In “Excellence in Teaching” today, there are many things you can watch and read to make you a better teacher. Watch videos from BBC Wales about how Finnish teachers are really educating kids and view some funny gifs trending on Tumblr about great teachers. Teacher Pana Asavavatana from Tapai Emerican School shares how she’s using Aurasma and Chatterpix with her kindergarteners and we have the name and an interview with the teacher who made her own picture a lesson for the world: Julie Culp from Nashville. Justin Tarte has 7 proven strategies that will engage students and Joli Barker shares her 3 steps to a Fearless Classroom. Dawn Casey-Rowe talks about how she overcomes in a tough classroom situation to innovate and create. Project Based Learning Expert, Suzie Boss, finishes up a trip to American School of Bombay in India and shares her reflections over at Edutopia. Meanwhile, a cool new site has emerged, Eduslam, with short, quick easy to implement ideas like the Kathy Cassidy video about how she uses efolios with her young students. Meanwhile, design thinking is being celebrated in schools with a database listing the K12- higher ed schools offering design thinking as part of their curriculum.
Then, as we sharpen your brain, take a look at Mind Tools to improve your career skills and at Info is Beautiful to look at interesting visualizations of big data. I love Lifehacker’s “25 Websites to make you cleverer” and have been tinkering with some of these this weekend.
I’ve got a whole spate of resources for Hour of Code including coding games for the little ones and ideas for all ages as you prepare for the Hour of Code next week. (more on this later).
Then, we close up today’s news with Mia MacMeekin, an educator emerging as one of the best infographic makers I know. (You’ll want to add her to your RSS reader.) Two new research studies on mobile learning will be discussed and shared by everyone. Finally, a great infographic relating the SAMR Model to the Common Core.
I’m back to school today and haven’t had time to add the Twitter handles to this post but I’ll try to come back to it later today. Meanwhile, I wanted you to get all the goodies from this weekend. Lots of educational topics were trending on Twitter over the weekend. It looks like many of us used the weekend to share, retweet, and discuss. Let me know in the comments if you like this format for Daily News – it is still evolving.
Have a great week and remember to keep up the intensity — some of the best teaching happens when others relax (I see it that students have more energy for me!)
Teachers rock! Education is important. Learn something new every day.
Introverted Teachers and Students in Education
- The Power of Introverts: An Essential Understanding for Teachers | Edutopia
This book continues to be discussed heavily in education. I love Elena Aguilar’s poignant discussion of the book on her blog at Edutopia.

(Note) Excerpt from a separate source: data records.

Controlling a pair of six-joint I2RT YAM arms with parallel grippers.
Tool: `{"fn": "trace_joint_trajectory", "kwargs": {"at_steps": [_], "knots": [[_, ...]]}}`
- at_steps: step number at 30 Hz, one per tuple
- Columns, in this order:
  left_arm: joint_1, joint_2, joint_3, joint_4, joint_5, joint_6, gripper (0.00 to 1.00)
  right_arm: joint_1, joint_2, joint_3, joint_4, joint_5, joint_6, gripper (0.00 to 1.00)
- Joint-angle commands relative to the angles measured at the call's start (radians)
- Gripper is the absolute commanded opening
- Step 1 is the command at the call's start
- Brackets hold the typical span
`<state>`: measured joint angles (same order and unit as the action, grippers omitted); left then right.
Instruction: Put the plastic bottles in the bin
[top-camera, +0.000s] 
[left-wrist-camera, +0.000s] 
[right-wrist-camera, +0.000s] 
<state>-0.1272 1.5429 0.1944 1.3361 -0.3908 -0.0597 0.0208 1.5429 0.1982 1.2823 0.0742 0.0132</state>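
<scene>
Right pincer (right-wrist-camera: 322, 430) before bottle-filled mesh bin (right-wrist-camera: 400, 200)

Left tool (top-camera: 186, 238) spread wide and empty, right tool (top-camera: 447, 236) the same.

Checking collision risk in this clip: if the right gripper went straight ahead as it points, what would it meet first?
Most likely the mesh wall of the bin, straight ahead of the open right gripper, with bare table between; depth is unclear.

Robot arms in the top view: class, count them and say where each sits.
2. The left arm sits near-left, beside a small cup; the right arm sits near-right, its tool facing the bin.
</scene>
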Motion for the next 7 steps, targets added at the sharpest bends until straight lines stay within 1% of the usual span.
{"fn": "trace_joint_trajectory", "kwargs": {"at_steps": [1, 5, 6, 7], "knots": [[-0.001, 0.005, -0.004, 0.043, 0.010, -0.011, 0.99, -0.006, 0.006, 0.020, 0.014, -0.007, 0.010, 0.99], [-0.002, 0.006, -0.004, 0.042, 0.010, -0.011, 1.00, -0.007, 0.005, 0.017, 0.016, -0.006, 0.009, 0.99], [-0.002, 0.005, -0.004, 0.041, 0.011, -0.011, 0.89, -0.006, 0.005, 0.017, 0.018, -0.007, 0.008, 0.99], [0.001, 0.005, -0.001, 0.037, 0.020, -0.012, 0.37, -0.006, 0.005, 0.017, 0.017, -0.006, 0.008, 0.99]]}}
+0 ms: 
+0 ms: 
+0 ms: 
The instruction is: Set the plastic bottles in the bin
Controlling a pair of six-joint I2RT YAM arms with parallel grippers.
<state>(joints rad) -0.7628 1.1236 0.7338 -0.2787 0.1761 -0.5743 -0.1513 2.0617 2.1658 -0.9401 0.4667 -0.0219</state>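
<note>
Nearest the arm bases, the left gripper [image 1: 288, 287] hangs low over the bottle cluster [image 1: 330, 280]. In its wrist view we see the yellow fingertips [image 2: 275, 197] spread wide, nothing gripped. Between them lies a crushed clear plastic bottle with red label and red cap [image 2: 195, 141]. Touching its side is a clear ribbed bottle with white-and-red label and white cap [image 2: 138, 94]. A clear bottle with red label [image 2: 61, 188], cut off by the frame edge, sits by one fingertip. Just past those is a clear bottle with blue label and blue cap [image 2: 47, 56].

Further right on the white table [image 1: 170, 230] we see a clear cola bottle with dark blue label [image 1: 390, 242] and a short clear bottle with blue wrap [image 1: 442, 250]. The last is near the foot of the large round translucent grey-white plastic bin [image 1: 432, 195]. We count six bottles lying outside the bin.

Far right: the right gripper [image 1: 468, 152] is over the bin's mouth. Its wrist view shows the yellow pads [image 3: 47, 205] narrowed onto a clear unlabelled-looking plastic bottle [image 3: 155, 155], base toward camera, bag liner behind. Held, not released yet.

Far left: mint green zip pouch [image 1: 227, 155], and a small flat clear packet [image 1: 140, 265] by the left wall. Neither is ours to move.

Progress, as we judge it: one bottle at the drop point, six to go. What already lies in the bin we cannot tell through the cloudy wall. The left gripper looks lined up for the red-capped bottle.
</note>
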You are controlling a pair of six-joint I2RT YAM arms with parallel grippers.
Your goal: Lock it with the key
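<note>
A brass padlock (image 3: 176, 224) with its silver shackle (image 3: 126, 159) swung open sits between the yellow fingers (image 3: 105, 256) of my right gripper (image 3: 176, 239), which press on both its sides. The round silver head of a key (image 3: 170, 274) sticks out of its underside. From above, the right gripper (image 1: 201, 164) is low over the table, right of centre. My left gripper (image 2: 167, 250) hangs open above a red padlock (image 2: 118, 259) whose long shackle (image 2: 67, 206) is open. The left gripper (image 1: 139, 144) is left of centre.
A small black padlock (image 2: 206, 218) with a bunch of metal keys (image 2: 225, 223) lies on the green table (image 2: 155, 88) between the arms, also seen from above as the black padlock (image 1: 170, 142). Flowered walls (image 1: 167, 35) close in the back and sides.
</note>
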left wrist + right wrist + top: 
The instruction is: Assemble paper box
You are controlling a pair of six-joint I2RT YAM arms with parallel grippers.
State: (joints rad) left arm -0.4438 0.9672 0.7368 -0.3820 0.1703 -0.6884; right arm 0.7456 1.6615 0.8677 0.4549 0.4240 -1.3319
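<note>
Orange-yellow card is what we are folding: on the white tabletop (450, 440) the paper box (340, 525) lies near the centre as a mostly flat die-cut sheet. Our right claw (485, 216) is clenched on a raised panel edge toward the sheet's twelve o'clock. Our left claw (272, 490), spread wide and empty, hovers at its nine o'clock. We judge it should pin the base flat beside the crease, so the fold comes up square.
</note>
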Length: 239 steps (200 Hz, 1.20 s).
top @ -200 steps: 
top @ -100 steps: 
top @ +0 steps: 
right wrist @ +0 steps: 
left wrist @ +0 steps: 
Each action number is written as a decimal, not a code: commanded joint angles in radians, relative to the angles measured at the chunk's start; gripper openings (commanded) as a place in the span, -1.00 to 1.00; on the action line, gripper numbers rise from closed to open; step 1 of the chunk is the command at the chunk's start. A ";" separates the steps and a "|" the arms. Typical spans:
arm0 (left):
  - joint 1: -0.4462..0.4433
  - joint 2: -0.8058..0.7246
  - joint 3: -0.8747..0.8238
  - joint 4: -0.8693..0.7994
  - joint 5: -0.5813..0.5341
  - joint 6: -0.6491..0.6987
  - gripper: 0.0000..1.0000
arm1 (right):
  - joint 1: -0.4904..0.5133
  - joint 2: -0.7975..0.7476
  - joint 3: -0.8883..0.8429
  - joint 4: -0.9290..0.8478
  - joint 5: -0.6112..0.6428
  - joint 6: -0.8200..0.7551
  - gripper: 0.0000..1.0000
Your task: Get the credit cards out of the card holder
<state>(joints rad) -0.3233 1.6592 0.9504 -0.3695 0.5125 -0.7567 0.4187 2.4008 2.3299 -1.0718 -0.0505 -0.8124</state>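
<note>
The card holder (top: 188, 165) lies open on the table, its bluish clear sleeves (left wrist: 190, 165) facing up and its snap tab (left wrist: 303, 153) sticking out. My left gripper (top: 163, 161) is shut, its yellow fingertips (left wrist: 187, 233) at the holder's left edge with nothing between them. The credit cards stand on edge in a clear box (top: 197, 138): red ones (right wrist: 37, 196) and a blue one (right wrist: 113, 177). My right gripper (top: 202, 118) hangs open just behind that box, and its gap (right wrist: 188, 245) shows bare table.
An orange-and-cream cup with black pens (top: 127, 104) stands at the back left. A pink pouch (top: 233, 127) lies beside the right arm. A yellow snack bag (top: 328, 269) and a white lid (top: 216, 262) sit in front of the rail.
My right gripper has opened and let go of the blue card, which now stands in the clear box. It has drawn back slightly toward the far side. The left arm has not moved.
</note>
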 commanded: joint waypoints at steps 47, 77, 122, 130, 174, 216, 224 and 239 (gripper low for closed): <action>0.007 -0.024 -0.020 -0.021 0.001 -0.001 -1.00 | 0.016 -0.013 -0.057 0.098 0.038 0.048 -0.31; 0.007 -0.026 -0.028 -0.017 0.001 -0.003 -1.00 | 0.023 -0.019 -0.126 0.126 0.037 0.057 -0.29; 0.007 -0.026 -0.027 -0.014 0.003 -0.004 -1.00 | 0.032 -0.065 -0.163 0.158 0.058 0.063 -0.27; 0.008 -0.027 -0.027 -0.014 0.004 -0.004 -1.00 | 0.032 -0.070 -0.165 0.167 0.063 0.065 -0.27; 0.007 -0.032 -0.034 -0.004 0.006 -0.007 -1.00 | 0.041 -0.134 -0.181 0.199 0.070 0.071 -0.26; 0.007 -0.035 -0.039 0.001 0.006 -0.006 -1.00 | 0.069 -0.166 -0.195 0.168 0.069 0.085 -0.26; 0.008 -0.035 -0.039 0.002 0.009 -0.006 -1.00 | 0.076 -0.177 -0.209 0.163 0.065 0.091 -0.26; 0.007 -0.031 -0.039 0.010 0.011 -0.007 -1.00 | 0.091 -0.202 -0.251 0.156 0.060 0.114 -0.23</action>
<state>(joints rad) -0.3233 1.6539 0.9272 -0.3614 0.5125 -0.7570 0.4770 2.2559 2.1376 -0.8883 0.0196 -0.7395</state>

Wow.
“About a year ago, I read Susan Cain’s Quiet: The Power of Introverts in a World that Can’t Stop Talking. I wanted to tell everyone about this book right away, but I also wanted to let what I’d learned sink in. I wanted to sit alone with my new self-awareness, process my experience, and absorb the revelations I’d had — all in true introverted fashion. See, as I’d read Cain’s book, my predominant thoughts were, “She’s describing me! I’m an introvert! And there’s nothing wrong with that!” The margins of my copy are littered with stars, exclamation points, and scribbles that, as I look back, reflect my profound relief and gained understandings.”
This would be a great book for education book clubs to consider. Just make sure you take time to let everyone share and reflect and include even the introverts in the conversation – though they may say less, they may actually have more to say than we truly understand.
Poverty, Pressure, and Education: Helping Every Child Succeed in Education
- Encouraging more low-income and first-generation students to earn a degree
While not everyone community is as forward thinking as Kalamazoo, Michigan (which gives every child in that community a free college education at a public university of their choice in Michigan), helping children from low income families apply for college is imperative. I love this article because it gives practical advice and discusses the issues as well as some creative approaches. I think that the least communities could do is fund college application fees for low income students… helping kids go to college is a start, but a very important one.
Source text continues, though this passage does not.